“However, I don’t think you need worry your mind about our share in the transaction,” the Captain went on, seeing that Kit looked very thoughtful over it. “If they pay us for carrying the oil, we have nothing to do with the use they make of it. We might carry a cargo of cotton to Manchester; and if some dishonest cloth-maker there mixes a lot of it with his wool, that dishonesty cannot be laid on our shoulders.”

“Captain, do you think there is a really honest man in the world?” Kit asked.

“Yes, two,” the Captain laughed; “Christopher Silburn and Captain Griffith.”

The uncertainty about their next destination could not last long, for the cargo was nearly out; and on the same day that Kit was told definitely that he was to go to Marseilles, the Captain induced his charterers to let him have a week in dry-dock first for overhauling the ship. The supercargo, however, could not arrange for more than four days’ leave of absence, there being many things to see to; and that would give him only two full days at home.

Going out by train this time, for greater speed, Kit reached Bridgeport too late for the stage; but without hesitation he set off over the hills on foot, glad of the chance to see so much of the country just as the trees and grass were putting on their new spring suits; and when he stepped without warning into the little house opposite the church, his mother and Vieve were at the supper table.

“You gave me a great start when you came in, Kit,” Mrs. Silburn declared after the first greetings were over. “You walk exactly as your father did; my first thought was that he had come home. And upon my word you are just his size. My, my, what a man you have grown! I have no little Kit any more, but a big grown man.”
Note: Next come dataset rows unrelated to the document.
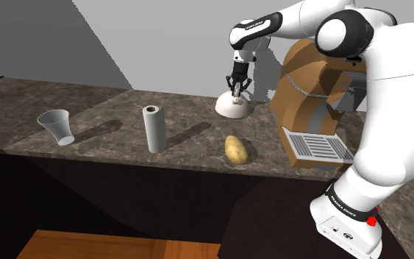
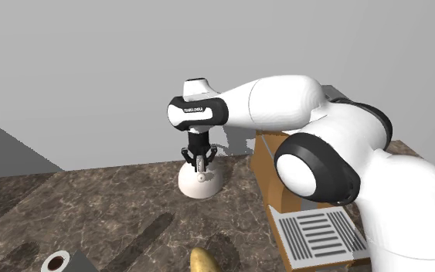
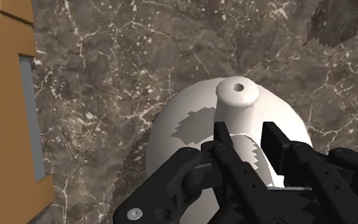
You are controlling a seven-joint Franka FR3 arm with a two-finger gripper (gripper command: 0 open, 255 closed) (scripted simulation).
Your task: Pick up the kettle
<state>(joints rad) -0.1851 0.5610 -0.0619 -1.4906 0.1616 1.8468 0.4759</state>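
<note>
You see the gripper [image 3: 247, 135] pinching the top of the white kettle [image 3: 269, 107]; the kettle sits on the counter [image 3: 107, 63], near the box [image 1: 301, 96].

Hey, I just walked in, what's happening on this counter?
A white robot arm has its black gripper down at the top of a white kettle. The kettle sits on the dark marble counter, next to a brown machine, and is not lifted yet. A cup, a paper towel roll and a potato stand apart from it along the counter.
</note>
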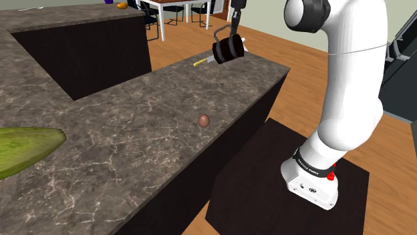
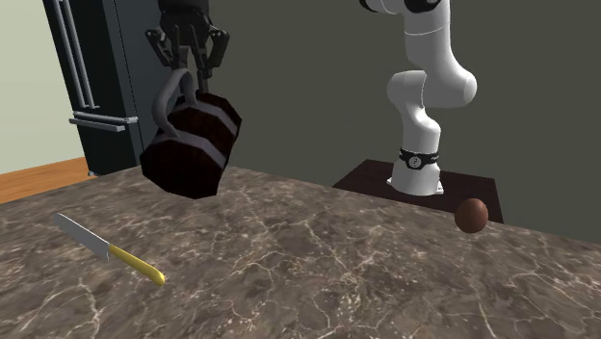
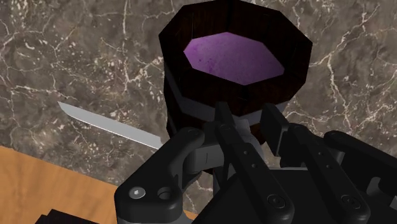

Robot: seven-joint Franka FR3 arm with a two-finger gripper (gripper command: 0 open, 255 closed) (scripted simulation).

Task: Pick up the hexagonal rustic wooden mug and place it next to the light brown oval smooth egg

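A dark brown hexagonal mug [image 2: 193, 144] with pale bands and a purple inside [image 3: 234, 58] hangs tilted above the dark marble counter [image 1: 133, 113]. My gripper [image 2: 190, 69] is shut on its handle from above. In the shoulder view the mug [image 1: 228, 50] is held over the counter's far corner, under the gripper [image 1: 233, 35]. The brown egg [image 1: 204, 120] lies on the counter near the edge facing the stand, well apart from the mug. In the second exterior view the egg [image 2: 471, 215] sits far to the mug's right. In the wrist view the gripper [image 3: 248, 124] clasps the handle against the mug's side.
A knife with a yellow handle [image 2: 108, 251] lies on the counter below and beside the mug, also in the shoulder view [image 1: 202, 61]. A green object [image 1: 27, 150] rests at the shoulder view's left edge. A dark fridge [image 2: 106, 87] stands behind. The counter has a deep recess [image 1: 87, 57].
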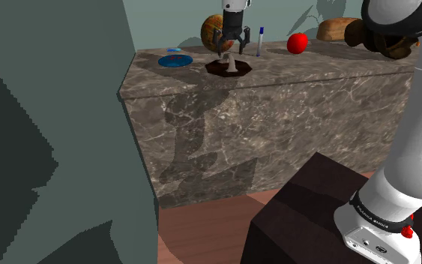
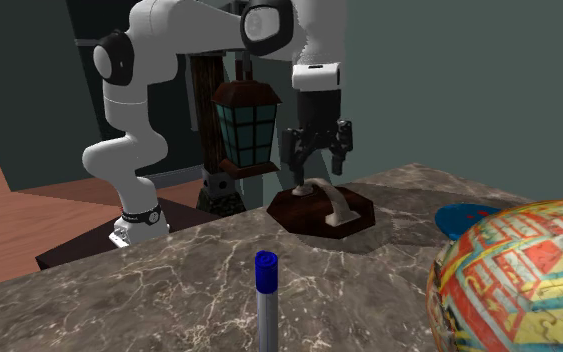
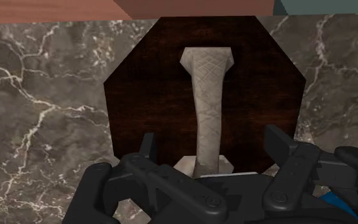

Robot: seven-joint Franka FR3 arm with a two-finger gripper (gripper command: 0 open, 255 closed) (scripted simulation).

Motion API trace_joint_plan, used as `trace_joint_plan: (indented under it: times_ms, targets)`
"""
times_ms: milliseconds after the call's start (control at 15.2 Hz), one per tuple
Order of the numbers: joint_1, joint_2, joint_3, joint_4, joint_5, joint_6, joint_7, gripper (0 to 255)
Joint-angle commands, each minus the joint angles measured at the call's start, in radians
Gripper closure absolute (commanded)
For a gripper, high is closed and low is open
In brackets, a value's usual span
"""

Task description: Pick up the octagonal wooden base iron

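Far left on the marble counter (image 1: 321,69), a blue plate (image 1: 175,61). Just right of it sits the iron (image 1: 230,69), its dark octagonal base flat on the stone near the counter's left end, with a pale handle (image 3: 209,108) arching over it. The gripper (image 1: 231,49) hangs right above it, close in. Its fingers (image 3: 279,145) are spread, one on either side of the handle, and neither touches it. Nothing is gripped. Further right there's a blue-capped pen (image 1: 260,41), then a red ball (image 1: 297,43)
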Motion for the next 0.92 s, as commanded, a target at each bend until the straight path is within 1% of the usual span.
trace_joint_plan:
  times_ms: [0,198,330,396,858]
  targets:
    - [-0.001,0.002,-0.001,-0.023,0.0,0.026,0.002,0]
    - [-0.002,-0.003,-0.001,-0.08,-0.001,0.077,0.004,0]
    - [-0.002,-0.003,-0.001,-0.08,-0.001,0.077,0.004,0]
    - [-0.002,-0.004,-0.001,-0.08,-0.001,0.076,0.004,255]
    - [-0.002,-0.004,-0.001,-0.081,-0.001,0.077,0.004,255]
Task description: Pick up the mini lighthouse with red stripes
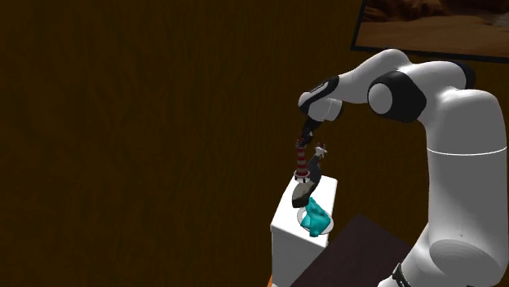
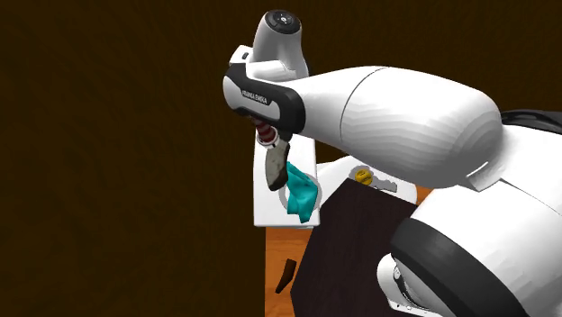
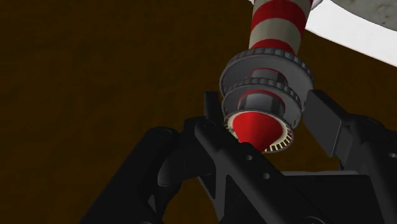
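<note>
Black two-finger gripper (image 3: pixel 264 108), fingers (image 3: pixel 327 121) clamped from both sides on the cap end of the mini lighthouse (image 3: pixel 278 25) (red-and-cream striped tower, grey railed galleries, red cap). Approach is approx. top-down, so the tower hangs upright below the hand. In the shoulder view it stands over the far edge of a white box-shaped block (image 1: pixel 287 240), just above a dark grey lump (image 1: pixel 301 193) and a teal crumpled object (image 1: pixel 314 218) — base contact w/ the block cannot be told. Grip probably taken at the top because neighbours crowd the base. Judged step: grasp made, lift next.
</note>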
“Don’t speak of growing!” Kit retorted. “Where’s the little sister I left at home? What have you done with her? This great big girl can’t be Vieve, can she? And you are looking so much better, too, mother. I’m afraid those little things I got you in London are about four sizes too small.

“I wanted to get you some really good things in England,” he went on, “but those letters you sent me from Bridgeport and Washington made me more careful of my money. If that mysterious man in New Zealand should really prove to be father, we would need all the money we could possibly raise to bring him home comfortably. I don’t feel as if my wages belonged to myself, exactly, till that thing is settled.”
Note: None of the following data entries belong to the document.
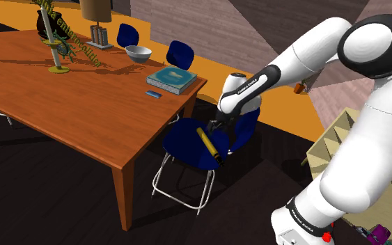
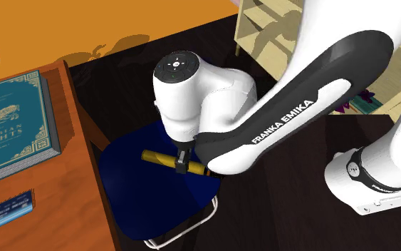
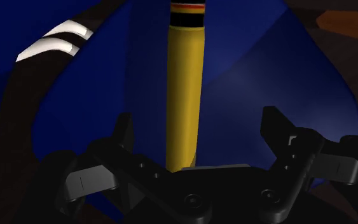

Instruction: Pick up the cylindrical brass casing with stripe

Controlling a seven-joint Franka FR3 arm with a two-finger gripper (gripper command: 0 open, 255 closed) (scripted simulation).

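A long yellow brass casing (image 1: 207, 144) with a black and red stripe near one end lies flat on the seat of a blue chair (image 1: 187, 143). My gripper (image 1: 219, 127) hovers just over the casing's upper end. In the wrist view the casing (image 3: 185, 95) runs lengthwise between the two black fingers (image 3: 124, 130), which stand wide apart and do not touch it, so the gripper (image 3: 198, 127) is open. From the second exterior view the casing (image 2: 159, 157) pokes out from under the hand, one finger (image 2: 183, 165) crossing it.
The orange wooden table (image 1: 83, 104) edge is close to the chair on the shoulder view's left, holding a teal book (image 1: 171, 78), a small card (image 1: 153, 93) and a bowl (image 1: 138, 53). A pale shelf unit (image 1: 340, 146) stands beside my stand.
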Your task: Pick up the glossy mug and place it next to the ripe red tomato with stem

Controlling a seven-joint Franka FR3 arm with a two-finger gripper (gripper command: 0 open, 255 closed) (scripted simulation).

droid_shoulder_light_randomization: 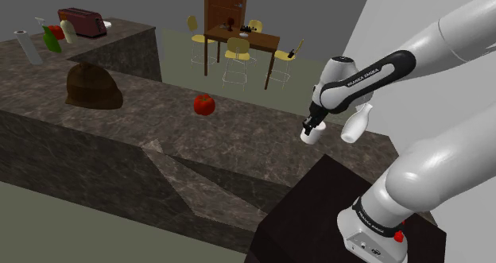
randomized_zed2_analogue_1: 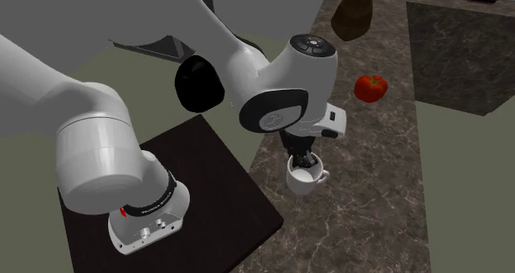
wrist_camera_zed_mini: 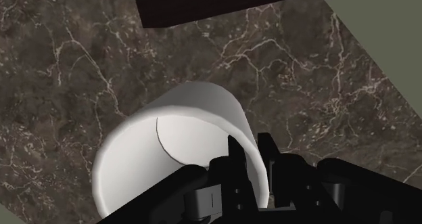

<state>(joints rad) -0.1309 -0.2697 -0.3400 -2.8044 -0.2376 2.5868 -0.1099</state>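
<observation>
Your gripper [randomized_zed2_analogue_1: 304, 159] clamps white mug [randomized_zed2_analogue_1: 302, 181] by rim wall, one finger inside, one outside. Mug upright, centre of second exterior view. Red tomato [randomized_zed2_analogue_1: 371, 87] lies upper right of mug, well apart on marble counter [randomized_zed2_analogue_1: 371, 209]. Likely carry that way.

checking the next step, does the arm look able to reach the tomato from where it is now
Probably yes: the claw grips the white mug by its rim, and bare veined counter runs to the red tomato with nothing between.
</observation>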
“Oh, it was such a comfort, Kit, the way you managed those letters,” his mother declared. “We did not know what to do at all. I don’t feel so much now as if I had no one to depend upon.”

“Well, the Captain advised me,” Kit modestly answered. “He always knows what ought to be done. You must not set your heart too much upon it, but still there is a chance. Since one man escaped from the wreck of the Flower City, why not another? It will take weeks and weeks, perhaps months, to get an answer from the consul at Wellington; and until it comes, we can do nothing but wait patiently.”